▸ Exercise requirements: For this exercise, return all the data exactly as it stands.

▸ Data excerpt:
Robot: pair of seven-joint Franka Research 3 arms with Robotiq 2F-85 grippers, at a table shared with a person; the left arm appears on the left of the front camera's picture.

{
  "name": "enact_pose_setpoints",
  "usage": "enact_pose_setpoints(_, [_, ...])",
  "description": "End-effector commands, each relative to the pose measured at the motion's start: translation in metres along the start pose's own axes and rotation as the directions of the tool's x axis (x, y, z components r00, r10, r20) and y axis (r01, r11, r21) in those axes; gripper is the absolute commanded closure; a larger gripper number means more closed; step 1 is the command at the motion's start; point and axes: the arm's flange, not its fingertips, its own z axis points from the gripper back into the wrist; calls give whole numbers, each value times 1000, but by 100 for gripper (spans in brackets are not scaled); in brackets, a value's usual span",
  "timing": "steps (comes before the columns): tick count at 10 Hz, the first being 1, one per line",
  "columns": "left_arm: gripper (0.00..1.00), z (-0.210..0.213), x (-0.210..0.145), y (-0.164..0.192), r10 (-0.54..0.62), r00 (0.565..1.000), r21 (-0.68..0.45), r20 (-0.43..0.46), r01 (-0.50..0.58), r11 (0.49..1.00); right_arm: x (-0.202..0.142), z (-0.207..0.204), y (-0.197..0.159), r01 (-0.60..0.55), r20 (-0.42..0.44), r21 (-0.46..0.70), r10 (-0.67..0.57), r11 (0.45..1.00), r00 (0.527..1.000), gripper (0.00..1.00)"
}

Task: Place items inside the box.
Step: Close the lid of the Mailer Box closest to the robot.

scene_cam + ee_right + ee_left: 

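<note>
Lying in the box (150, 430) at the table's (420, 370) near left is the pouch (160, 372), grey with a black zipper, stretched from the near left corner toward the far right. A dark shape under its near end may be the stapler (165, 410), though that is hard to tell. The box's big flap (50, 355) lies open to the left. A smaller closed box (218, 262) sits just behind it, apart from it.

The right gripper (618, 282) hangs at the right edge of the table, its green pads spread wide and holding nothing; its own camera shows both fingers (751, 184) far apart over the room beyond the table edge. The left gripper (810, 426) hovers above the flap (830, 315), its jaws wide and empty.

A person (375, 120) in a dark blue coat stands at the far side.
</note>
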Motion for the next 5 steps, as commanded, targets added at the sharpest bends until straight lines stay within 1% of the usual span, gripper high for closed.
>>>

▸ Output for this exercise:
Robot: pair of seven-joint Franka Research 3 arms with Robotiq 2F-85 grippers, at a table shared with a person; the left arm appears on the left of the front camera's picture.

{
  "name": "enact_pose_setpoints",
  "usage": "enact_pose_setpoints(_, [_, ...])",
  "description": "End-effector commands, each relative to the pose measured at the motion's start: translation in metres along the start pose's own axes and rotation as the directions of the tool's x axis (x, y, z components r00, r10, r20) and y axis (r01, r11, r21) in those axes; gripper is the absolute commanded closure; a larger gripper number means more closed; step 1 is the command at the motion's start; point and axes: the arm's flange, not its fingertips, its own z axis points from the gripper back into the wrist; calls give whole numbers, each value times 1000, but by 100 for gripper (spans in brackets are not scaled); in brackets, a value's usual span",
  "timing": "steps (comes before the columns): tick count at 10 Hz, the first being 1, one per line",
  "columns": "left_arm: gripper (0.00..1.00), z (-0.210..0.213), x (-0.210..0.145), y (-0.164..0.192), r10 (-0.54..0.62), r00 (0.565..1.000), r21 (-0.68..0.45), r20 (-0.43..0.46), r01 (-0.50..0.58), r11 (0.49..1.00); right_arm: x (-0.202..0.142), z (-0.207..0.204), y (-0.197..0.159), r01 (-0.60..0.55), r20 (-0.42..0.44), r21 (-0.46..0.70), r10 (-0.67..0.57), r11 (0.45..1.00), r00 (0.527..1.000), gripper (0.00..1.00)"
}

Task: Place items inside the box.
Step: Close the lid of the Mailer Box closest to the robot.

scene_cam + ee_right + ee_left: 

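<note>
Lying in the box (150, 430) at the table's (420, 370) near left is the pouch (160, 372), grey with a black zipper, stretched from the near left corner toward the far right. A dark shape under its near end may be the stapler (165, 410), though that is hard to tell. The box's big flap (50, 355) lies open to the left. A smaller closed box (218, 262) sits just behind it, apart from it.

The right gripper (618, 282) hangs at the right edge of the table, its green pads spread wide and holding nothing; its own camera shows both fingers (751, 184) far apart over the room beyond the table edge. The left gripper (810, 426) hovers above the flap (830, 315), its jaws wide and empty.

A person (375, 120) in a dark blue coat stands at the far side.
</note>
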Motion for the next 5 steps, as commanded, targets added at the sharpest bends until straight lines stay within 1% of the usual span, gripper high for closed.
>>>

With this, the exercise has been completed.